Meta uses multi-language readings from the Bible to train its mass multilingual voice models (MMS). This type of technology could be used for virtual reality and augmented reality applications in a person’s preferred language.
Massively multilingual voice (MMS) models extend text-to-speech and speech-to-text technology from about 100 languages to more than 1,100, more than 10 times more than before, and can also identify more than 4,000 spoken languages, 40 times more than with previous technologies. In addition, Meta has announced the opening of their models and codes so that the research community can collaborate with this task.
“Many of the world’s languages are in danger of disappearing, and the limitations of current speech generation and recognition technology will only accelerate this trend. We want to make it easy for people to access information and use devices in their preferred language.” they explain from the company by Mark Zuckerberg.
meta voice technology uses
There are many use cases for speech technology, from augmented and virtual reality technology to Courier serviceswhich can be used in a person’s preferred language and can understand everyone’s voice.
Gathering audio data for thousands of languages was the first challenge Meta faced because the largest existing voice data sets cover 100 languages at most.

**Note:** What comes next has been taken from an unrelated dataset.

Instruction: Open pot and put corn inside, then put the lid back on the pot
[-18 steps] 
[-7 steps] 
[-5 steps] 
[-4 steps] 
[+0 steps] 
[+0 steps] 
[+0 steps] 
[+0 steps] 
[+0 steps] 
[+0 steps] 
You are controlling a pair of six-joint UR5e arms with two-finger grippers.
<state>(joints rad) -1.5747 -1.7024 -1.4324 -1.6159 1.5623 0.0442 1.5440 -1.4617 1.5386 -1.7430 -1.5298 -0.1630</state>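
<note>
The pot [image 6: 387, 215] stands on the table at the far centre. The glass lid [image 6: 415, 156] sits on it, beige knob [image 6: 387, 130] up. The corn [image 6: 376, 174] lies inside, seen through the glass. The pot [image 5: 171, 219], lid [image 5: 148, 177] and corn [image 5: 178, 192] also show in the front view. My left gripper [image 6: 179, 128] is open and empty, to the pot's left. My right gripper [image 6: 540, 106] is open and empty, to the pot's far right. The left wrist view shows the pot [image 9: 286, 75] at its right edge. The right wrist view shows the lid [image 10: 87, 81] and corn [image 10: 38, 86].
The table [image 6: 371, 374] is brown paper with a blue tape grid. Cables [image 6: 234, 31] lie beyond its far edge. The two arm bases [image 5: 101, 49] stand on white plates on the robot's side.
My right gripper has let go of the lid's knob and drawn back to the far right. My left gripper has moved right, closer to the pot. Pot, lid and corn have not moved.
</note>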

To overcome this, she has turned to religious texts, such as the Bible, which have been translated into many different languages and whose translations have been extensively studied for text-based language translation research.
These translations have publicly available audio recordings of people reading these texts in different languages. As part of the MMS project, Meta has created a data set of New Testament readings in over 1,100 languageswhich provided an average of 32 hours of data per language.
controversial use of the bible
By considering unlabeled recordings of various other Christian religious readings, we increased the number of available languages to more than 4,000. While this data comes from a specific domain and is often read by male speakers, our analysis shows that our models work equally well for male and female voices. And while the content of the audio recordings is religious, our analysis shows that this does not skew the model to produce more religious language“, they explain.
However, not everyone agrees with this assessment. Chris Emezue, researcher at masakhanean organization that works in the natural Language Processing For African Languages, explains to MIT Technology Review that, Although the scope of the research is impressive, the use of religious texts to train AI models can be controversial. The Bible has many prejudices and misrepresentations.